§ **TASK REQUIREMENTS**:
Copy the lines below exactly, starting with the first and finishing with the one holding "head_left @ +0"; do not copy the pictures.

§ **SOURCE DATA**:
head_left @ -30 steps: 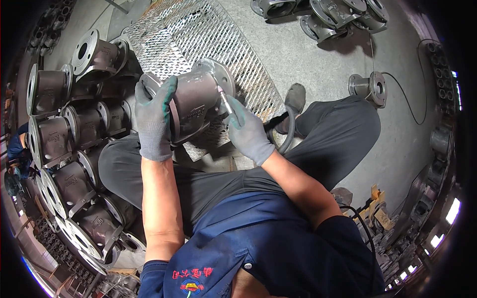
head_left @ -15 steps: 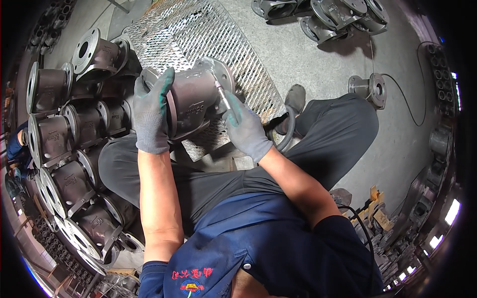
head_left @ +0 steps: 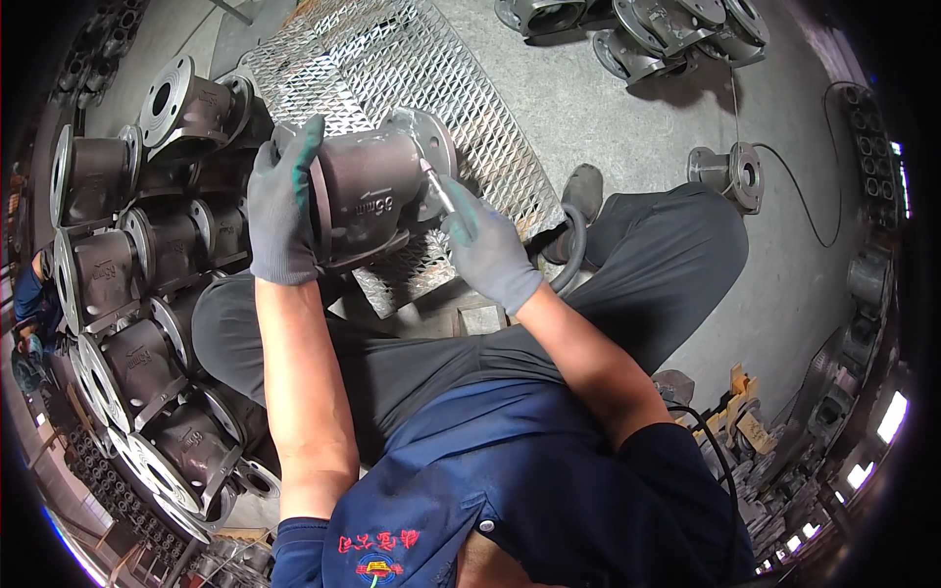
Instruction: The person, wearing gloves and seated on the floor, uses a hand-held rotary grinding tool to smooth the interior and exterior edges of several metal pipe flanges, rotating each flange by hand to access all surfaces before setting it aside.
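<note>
A grey cast-metal flanged pipe body (head_left: 368, 186) rests on its side on the metal grating in front of me. My left hand (head_left: 284, 201), in a grey-green glove, grips its left flange; the fingers on the far side are hidden. In my right hand (head_left: 485, 245), also gloved, is a slim, pencil-like die grinder (head_left: 438, 189). Its tip is at the inner side of the right flange (head_left: 438, 147), where the flange meets the barrel. Bright, bare-looking marks show on that flange's upper part.
Stacked flanged castings (head_left: 132, 358) crowd my left side. More castings (head_left: 676, 34) lie on the floor at the far right, and a single one (head_left: 723, 176) sits beyond my right knee. A thick dark hose (head_left: 575, 245) curves beside the expanded-metal grating (head_left: 470, 83) near my shoe.
The casting has rolled slightly and shifted a little left, along with my left hand. The grinder tip has stayed near the right flange, moving slightly left.
</note>
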Demonstrator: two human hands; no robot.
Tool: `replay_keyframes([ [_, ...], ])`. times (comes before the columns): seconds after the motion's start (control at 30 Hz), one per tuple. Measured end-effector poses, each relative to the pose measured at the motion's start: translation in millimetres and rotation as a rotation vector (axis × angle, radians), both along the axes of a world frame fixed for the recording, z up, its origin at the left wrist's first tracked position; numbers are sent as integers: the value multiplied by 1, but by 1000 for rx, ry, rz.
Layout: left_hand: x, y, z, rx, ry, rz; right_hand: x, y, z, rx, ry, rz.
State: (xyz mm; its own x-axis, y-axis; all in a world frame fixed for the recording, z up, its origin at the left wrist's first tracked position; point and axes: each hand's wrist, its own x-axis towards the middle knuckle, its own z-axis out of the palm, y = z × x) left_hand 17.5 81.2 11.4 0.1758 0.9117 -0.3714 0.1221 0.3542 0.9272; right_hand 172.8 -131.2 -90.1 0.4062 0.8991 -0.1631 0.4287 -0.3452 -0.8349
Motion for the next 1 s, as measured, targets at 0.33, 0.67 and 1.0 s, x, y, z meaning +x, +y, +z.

§ **COMPLETED EXERCISE**:
head_left @ -30 steps: 
head_left @ -15 steps: 
head_left @ +0 steps: 

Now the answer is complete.